_About this task:_
Without including any images, output the listing below exactly.

_Supplied material:_
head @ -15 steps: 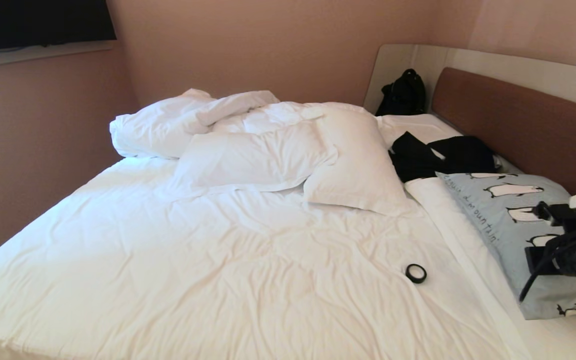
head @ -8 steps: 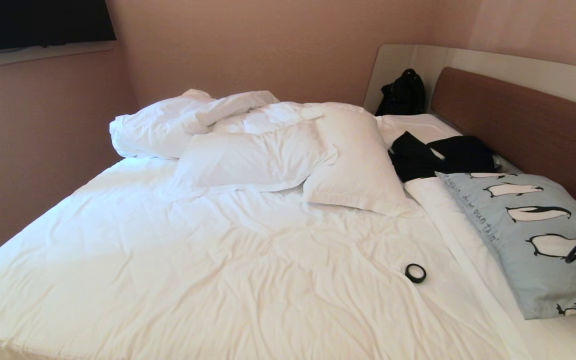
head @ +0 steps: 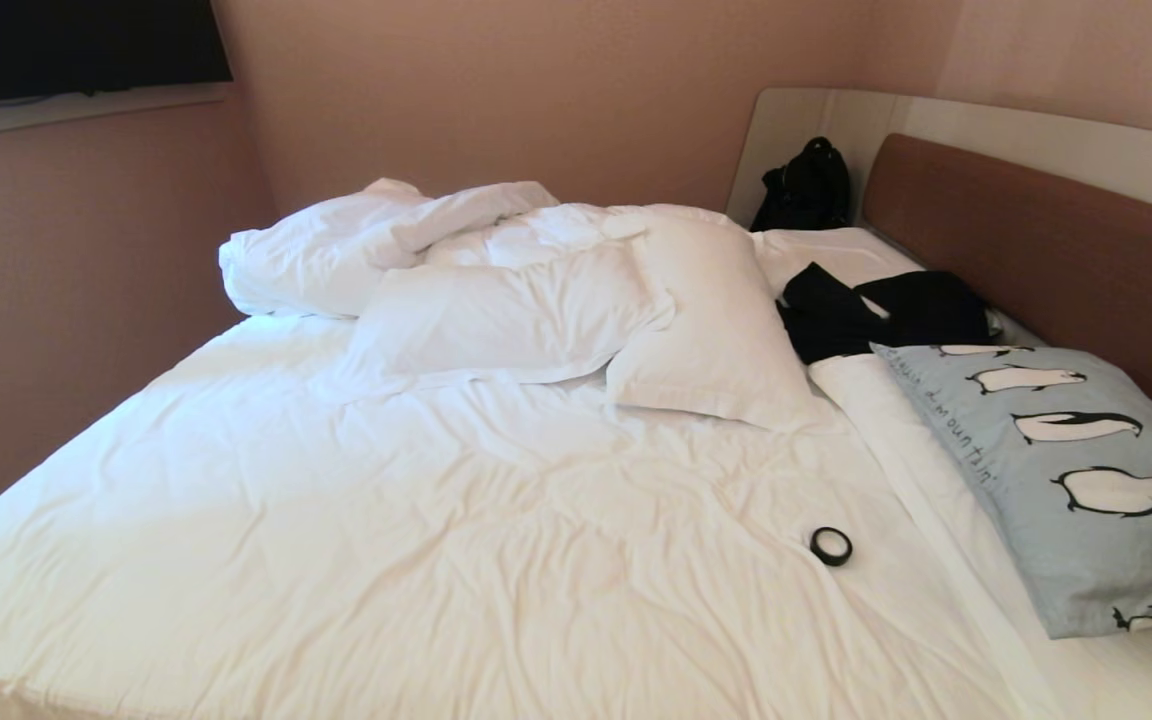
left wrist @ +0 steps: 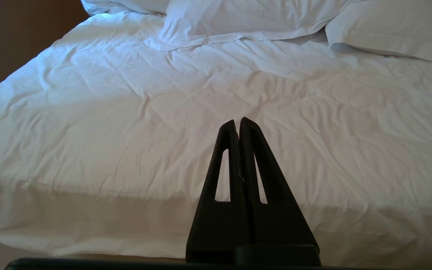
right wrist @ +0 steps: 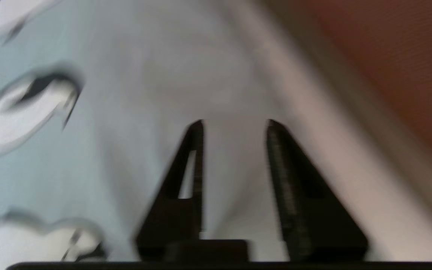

_Written response:_
head @ -15 steps: 
head @ -8 steps: 
head @ +0 steps: 
left wrist @ +0 steps: 
right wrist @ +0 steps: 

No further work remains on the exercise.